From the line containing "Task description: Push" to the end of the listing, write out every line exactly; leave out everything else.

####################

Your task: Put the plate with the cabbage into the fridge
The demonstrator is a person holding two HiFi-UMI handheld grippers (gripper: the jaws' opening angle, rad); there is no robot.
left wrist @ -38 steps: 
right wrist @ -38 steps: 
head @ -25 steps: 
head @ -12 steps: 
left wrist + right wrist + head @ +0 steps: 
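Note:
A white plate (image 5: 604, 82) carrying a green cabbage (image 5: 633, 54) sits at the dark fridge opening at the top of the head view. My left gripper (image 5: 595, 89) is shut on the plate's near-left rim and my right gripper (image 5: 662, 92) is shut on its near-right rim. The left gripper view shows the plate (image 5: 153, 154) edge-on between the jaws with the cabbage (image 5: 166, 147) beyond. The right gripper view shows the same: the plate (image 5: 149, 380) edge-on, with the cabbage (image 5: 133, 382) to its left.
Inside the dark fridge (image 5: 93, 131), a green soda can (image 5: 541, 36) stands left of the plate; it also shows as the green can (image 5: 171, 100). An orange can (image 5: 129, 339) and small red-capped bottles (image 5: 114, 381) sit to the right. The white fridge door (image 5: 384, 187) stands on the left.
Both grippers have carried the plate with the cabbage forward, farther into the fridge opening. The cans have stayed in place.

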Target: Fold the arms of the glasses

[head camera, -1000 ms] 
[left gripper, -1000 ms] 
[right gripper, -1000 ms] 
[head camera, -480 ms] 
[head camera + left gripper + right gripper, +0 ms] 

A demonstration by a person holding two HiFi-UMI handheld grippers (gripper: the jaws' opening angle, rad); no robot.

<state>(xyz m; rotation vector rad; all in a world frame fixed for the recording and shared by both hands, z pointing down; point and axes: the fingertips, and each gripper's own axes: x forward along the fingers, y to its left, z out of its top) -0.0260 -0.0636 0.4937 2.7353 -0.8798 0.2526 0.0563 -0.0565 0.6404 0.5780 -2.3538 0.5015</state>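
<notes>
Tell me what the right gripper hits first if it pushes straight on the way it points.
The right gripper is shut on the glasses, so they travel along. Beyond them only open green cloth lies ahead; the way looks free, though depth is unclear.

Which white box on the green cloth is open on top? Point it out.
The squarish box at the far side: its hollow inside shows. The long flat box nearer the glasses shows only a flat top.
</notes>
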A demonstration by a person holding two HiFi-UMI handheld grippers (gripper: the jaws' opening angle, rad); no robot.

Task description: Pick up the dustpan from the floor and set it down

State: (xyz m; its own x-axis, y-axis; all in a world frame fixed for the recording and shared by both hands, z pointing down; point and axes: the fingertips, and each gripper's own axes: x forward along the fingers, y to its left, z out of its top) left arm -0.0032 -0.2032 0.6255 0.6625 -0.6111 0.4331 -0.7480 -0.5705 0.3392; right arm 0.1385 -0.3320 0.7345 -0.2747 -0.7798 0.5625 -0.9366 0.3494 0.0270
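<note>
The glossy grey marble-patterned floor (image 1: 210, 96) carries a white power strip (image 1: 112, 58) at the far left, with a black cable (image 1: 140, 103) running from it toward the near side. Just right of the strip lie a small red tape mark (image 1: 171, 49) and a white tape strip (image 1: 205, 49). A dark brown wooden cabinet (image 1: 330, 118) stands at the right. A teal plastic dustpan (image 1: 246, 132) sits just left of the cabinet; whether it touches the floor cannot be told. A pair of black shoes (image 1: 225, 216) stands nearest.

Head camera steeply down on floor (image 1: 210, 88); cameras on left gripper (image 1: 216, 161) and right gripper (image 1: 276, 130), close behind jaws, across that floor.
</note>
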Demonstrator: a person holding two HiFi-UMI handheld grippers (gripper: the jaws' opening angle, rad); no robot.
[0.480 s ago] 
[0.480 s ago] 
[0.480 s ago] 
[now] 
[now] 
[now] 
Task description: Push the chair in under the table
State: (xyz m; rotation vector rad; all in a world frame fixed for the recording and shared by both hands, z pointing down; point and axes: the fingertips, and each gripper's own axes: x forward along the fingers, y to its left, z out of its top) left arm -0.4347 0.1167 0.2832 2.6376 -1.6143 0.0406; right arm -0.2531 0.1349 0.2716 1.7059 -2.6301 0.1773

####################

▸ The answer
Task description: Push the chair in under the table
State: (xyz m; rotation vector rad; all in a world frame fixed for the recording and shared by both hands, z pointing down; point and axes: the fingertips, and each gripper's own axes: x forward along the fingers, y to its left, z out of its top) left arm -0.4347 0.1167 0.2832 2.6376 -1.6143 0.0406; right arm -0.2531 0.1349 0.2716 1.7059 -2.6301 0.1773

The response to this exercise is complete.